Thursday, February 6, 2014

Spinning Into Butter: The Director

Photo: Rotary Club of Eureka
Cassandra Hesseltine is directing at HSU for the first time since she was a student here. “I grew up in Orange County and fell in love with science and the environment. I only applied to HSU. I loved theatre, too, and I had great teachers in high school, but I didn’t think I could make a living at it.” She laughed.

 After graduating in psychology with a theatre minor, she applied theatre as therapy in working with at-risk teenagers in Eureka. Her career has been in theatre and film ever since, in southern California and the Bay Area as well as in Humboldt. She is currently Film Commissioner for Humboldt-Del Norte.

 The topic of racial attitudes at the center of Spinning Into Butter is a major reason she decided to direct it. “I look white but I’m half Mexican,” she said. “That’s not why I was offered this play—I don’t think anyone knew. But being half Mexican has given me certain experiences while being half white has given me others. I’ve drawn on both for this play. If I had the view of just one or the other I don’t think I would have taken this on.”

 “For me, growing up in Orange County and looking white but being half Mexican, there’s a lot of little things that ring true for me in this play, like hearing things that people don’t realize are prejudice. I’d hear a white friend say, ‘oh, those dirty Mexicans,’ and I’d say ‘what about me?’ ‘Oh, I don’t mean you—you’re not one of them.’ It’s those things that people don’t realize are just as hurtful.”

 She also recalls an experience from the other perspective. When she was a producer for a film company in the Bay Area, she was in the back seat of a car driven by the owner of the company. Beside him was his wife, also a producer. They are both black. A police officer pulled them over for making an illegal left turn. Her boss “started emptying his pockets while his wife cried, because he’d never been stopped and not been arrested. But then the officer saw me in the back seat and let us go.”

 “I had these experiences in L.A. and Orange County, San Francisco and Oakland, and now I seem to be this white woman in Humboldt directing this play. But I bring all that to the table.”
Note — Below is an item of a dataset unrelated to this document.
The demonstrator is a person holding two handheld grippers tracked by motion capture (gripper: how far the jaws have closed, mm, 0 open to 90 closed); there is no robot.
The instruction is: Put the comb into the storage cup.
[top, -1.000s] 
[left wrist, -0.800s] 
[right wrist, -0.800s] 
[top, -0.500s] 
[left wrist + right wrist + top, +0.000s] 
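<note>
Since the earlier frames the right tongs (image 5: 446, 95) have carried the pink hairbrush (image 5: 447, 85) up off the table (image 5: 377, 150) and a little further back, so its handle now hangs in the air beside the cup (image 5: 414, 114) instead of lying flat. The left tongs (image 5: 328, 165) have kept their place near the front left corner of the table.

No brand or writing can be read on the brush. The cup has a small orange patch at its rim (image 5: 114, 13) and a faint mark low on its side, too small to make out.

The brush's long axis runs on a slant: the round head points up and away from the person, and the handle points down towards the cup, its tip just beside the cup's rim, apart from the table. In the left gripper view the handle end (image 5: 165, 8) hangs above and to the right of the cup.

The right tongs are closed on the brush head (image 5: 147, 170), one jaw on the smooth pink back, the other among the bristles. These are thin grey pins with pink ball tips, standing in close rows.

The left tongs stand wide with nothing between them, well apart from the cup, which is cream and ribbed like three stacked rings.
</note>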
“The play treats racism in a more current way. I’ve been calling it 'micro-prejudices' as opposed to the macro, the traditional racism that we think of from the 50s and 60s. I read an article about this that supports the idea that racism and prejudices are still with us but in a different way. They’re not as blatant but they are forms of prejudice, without maybe even realizing it. This play does shine a light on that—more on an upper class white culture where there are still issues with 'minorities' which are no longer a minority. It’s a snapshot of that, and suggests that we’ve switched to a different way of how we’re functioning with each other.”

 In some ways however the subject was not as daunting as the play itself. “It’s about a sensitive subject, and one that might be hard for us to take in. It’s not a love story or a murder mystery, or anything else than audiences are used to. Plus all the action is in one room. The challenge is to bring it all alive, because the subject deserves it, the students who are working so hard on it deserve it, and the audience deserves it.”
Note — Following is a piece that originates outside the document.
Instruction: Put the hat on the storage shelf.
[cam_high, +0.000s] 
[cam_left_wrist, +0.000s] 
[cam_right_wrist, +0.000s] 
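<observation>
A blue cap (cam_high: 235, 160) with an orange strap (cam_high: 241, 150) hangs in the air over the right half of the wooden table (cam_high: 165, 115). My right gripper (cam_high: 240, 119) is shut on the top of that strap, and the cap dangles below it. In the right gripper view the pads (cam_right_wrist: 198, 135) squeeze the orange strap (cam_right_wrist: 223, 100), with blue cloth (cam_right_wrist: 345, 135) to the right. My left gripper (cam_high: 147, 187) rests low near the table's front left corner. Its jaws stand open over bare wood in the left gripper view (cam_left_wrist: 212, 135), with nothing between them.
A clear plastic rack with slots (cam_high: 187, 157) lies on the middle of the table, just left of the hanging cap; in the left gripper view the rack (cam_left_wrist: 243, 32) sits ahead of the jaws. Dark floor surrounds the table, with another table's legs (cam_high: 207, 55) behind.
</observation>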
 “So we’ve been working on ways that the actors tell the story with their movements as well as the words. What’s been great is that the actors have been warm and receptive to my concerns and my attempts to pull them all into the same reality in the same place. They all have their own tool bags and ways to do things, but they are allowing me to get us all to talk the same language.”

 In working on the play they found variety in the characters themselves. “There’s definitely all facets of people represented in these seven characters. All except one are white, but there are age differences, and you can see how each generation is dealing with this new reality. There are socio-economic differences, and you can see how they affect the characters’ beliefs and how they got them. They are complex individuals and so are their relationships.”
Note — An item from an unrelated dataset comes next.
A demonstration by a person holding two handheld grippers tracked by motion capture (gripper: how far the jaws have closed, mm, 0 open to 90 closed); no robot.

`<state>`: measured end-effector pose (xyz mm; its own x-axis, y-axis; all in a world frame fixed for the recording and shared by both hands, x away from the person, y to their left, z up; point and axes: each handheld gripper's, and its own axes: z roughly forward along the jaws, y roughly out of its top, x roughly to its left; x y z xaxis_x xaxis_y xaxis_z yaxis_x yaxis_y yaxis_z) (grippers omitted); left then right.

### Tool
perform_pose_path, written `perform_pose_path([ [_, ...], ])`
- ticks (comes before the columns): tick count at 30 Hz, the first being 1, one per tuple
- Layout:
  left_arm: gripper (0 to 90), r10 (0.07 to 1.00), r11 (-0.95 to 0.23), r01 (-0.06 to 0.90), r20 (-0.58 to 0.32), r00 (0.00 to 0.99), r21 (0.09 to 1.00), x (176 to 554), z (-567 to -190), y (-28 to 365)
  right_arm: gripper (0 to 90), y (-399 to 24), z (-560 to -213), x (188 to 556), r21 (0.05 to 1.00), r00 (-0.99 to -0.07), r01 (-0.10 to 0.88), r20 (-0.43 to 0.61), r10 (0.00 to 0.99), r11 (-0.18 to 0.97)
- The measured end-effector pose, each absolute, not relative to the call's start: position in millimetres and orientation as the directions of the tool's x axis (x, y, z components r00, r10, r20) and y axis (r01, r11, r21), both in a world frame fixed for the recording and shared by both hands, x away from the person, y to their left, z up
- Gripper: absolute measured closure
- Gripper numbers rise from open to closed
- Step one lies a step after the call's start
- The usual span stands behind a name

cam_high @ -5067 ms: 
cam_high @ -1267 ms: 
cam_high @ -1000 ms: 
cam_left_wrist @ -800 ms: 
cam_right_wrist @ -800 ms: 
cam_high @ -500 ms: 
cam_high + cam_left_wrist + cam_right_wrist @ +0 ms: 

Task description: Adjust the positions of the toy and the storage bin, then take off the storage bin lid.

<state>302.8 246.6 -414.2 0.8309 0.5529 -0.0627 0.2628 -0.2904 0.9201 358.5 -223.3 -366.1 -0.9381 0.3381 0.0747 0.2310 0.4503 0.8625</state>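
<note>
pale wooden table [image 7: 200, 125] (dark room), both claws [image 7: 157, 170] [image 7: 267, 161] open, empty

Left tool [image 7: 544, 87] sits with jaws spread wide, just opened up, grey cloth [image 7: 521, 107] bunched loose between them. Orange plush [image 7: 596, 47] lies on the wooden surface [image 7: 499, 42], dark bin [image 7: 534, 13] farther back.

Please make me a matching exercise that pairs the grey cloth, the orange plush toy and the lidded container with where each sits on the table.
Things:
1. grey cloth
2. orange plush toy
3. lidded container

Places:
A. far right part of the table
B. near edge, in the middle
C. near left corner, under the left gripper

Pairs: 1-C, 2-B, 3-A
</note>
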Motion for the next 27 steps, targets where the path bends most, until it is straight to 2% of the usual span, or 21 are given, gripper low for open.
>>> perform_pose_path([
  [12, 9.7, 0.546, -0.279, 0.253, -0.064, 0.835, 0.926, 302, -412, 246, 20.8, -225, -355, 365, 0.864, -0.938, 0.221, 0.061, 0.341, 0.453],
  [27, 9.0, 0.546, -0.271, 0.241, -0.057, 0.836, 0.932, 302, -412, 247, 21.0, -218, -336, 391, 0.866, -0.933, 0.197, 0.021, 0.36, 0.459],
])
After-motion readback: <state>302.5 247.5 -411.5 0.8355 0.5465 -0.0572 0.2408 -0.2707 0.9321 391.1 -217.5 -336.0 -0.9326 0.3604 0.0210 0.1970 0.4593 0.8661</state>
 “Everyone is taking this very seriously and respectfully,” she adds. Perhaps with the help of her psychology background, she has also been sensitive to what the actors may face as a result of the attitudes of their characters. There are no overt racial slurs but there are lines that “are hard to hear” and therefore hard to say.

She anticipated problems that might arise and discussed them with the student actors. They've talked about the emotional impact of facing an audience while saying particular lines, and the possibility that some people won't completely separate the actors from the characters they played, once they're back in their normal student lives.

 In the end the play is meant to inspire honest discussion. “We’re not here to point fingers at anyone. Our job is to present the play well, so that people really watch it, and maybe self-reflect. They might look at things in a way they might not have looked at them before.”